### EXERCISE PROMPT
Line by line, set down the records exactly as they appear below.

### DATA EXTRACTS
--- START ---

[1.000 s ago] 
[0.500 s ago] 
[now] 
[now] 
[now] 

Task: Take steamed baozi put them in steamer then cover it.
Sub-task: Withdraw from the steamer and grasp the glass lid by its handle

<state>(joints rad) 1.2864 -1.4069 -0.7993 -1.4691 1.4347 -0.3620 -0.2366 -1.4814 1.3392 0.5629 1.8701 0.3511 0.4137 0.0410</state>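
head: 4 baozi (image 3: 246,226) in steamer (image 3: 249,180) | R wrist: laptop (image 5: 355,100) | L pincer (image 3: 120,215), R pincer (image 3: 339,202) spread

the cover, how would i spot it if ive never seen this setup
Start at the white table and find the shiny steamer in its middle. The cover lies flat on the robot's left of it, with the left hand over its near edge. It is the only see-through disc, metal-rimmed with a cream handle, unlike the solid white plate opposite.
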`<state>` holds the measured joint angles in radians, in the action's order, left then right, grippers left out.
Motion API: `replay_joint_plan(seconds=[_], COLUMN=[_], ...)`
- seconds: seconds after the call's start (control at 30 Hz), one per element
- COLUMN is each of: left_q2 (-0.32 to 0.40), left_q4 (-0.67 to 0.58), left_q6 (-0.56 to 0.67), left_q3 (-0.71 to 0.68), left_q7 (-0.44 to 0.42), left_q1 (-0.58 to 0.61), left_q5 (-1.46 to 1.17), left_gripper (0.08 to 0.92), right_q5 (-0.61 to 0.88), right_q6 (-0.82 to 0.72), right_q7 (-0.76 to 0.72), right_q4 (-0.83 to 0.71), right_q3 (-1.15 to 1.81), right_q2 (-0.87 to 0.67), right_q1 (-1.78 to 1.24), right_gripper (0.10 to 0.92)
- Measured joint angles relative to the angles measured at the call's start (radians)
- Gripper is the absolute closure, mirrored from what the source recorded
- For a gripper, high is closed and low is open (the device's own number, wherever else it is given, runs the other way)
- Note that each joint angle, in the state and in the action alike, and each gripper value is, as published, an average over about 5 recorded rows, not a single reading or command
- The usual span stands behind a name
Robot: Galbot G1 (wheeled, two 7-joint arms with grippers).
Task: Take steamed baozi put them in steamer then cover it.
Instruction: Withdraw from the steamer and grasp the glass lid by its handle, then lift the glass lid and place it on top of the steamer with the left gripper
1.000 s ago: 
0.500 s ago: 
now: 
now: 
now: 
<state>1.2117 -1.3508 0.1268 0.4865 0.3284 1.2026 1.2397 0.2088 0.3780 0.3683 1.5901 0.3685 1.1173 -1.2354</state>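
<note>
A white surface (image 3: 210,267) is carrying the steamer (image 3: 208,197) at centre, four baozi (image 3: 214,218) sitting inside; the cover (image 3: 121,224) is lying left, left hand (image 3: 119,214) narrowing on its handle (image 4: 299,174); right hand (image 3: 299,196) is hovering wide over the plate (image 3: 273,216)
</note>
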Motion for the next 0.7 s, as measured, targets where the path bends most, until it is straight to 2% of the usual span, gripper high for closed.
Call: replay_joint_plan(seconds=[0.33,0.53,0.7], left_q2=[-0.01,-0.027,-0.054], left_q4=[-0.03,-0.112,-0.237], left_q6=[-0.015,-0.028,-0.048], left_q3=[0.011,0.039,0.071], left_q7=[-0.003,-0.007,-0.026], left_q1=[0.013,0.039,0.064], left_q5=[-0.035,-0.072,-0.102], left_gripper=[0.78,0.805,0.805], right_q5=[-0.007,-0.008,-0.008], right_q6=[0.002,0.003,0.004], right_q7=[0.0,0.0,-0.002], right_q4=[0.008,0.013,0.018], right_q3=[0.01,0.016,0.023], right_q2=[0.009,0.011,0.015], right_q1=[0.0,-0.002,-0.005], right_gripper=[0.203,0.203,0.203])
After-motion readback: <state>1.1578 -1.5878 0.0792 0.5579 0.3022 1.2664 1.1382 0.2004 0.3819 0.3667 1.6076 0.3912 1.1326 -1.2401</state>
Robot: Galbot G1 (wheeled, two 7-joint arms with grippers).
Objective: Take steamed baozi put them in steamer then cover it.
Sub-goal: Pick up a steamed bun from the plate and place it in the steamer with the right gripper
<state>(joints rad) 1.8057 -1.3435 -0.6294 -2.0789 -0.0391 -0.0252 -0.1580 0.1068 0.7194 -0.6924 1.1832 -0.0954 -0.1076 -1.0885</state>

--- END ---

### RESULT FOR THIS TASK
[1.000 s ago] 
[0.500 s ago] 
[now] 
[now] 
[now] 

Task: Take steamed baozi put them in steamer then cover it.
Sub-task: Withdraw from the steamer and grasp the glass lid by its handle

<state>(joints rad) 1.2864 -1.4069 -0.7993 -1.4691 1.4347 -0.3620 -0.2366 -1.4814 1.3392 0.5629 1.8701 0.3511 0.4137 0.0410</state>
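head: 4 baozi (image 3: 246,226) in steamer (image 3: 249,180) | R wrist: laptop (image 5: 355,100) | L pincer (image 3: 120,215), R pincer (image 3: 339,202) spread

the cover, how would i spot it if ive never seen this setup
Start at the white table and find the shiny steamer in its middle. The cover lies flat on the robot's left of it, with the left hand over its near edge. It is the only see-through disc, metal-rimmed with a cream handle, unlike the solid white plate opposite.
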`<state>` holds the measured joint angles in radians, in the action's order, left then right, grippers left out.
Motion API: `replay_joint_plan(seconds=[_], COLUMN=[_], ...)`
- seconds: seconds after the call's start (control at 30 Hz), one per element
- COLUMN is each of: left_q2 (-0.32 to 0.40), left_q4 (-0.67 to 0.58), left_q6 (-0.56 to 0.67), left_q3 (-0.71 to 0.68), left_q7 (-0.44 to 0.42), left_q1 (-0.58 to 0.61), left_q5 (-1.46 to 1.17), left_gripper (0.08 to 0.92), right_q5 (-0.61 to 0.88), right_q6 (-0.82 to 0.72), right_q7 (-0.76 to 0.72), right_q4 (-0.83 to 0.71), right_q3 (-1.15 to 1.81), right_q2 (-0.87 to 0.67), right_q1 (-1.78 to 1.24), right_gripper (0.10 to 0.92)
- Measured joint angles relative to the angles measured at the call's start (radians)
- Gripper is the absolute closure, mirrored from what the source recorded
- For a gripper, high is closed and low is open (the device's own number, wherever else it is given, runs the other way)
- Note that each joint angle, in the state and in the action alike, and each gripper value is, as published, an average over about 5 recorded rows, not a single reading or command
- The usual span stands behind a name
Robot: Galbot G1 (wheeled, two 7-joint arms with grippers).
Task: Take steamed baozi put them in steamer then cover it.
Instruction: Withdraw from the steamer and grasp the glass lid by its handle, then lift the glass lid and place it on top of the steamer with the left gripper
1.000 s ago: 
0.500 s ago: 
now: 
now: 
now: 
<state>1.2117 -1.3508 0.1268 0.4865 0.3284 1.2026 1.2397 0.2088 0.3780 0.3683 1.5901 0.3685 1.1173 -1.2354</state>
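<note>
A white surface (image 3: 210,267) is carrying the steamer (image 3: 208,197) at centre, four baozi (image 3: 214,218) sitting inside; the cover (image 3: 121,224) is lying left, left hand (image 3: 119,214) narrowing on its handle (image 4: 299,174); right hand (image 3: 299,196) is hovering wide over the plate (image 3: 273,216)
</note>
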Motion for the next 0.7 s, as measured, targets where the path bends most, until it is straight to 2% of the usual span, gripper high for closed.
Call: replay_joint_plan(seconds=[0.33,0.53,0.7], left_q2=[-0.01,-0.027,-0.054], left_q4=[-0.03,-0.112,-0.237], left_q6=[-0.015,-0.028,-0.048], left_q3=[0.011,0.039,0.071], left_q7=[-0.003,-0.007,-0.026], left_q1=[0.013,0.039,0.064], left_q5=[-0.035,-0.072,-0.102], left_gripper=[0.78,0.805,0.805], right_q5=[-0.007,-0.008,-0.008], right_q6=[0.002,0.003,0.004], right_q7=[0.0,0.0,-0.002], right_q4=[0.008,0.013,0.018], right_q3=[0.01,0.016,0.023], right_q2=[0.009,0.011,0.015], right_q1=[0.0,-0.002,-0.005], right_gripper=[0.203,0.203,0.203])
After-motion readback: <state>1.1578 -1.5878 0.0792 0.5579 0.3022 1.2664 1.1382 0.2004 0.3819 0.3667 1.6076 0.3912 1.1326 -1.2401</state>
Robot: Galbot G1 (wheeled, two 7-joint arms with grippers).
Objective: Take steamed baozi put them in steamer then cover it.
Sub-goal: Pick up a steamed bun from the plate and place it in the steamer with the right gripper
<state>(joints rad) 1.8057 -1.3435 -0.6294 -2.0789 -0.0391 -0.0252 -0.1580 0.1068 0.7194 -0.6924 1.1832 -0.0954 -0.1076 -1.0885</state>

This completes the response.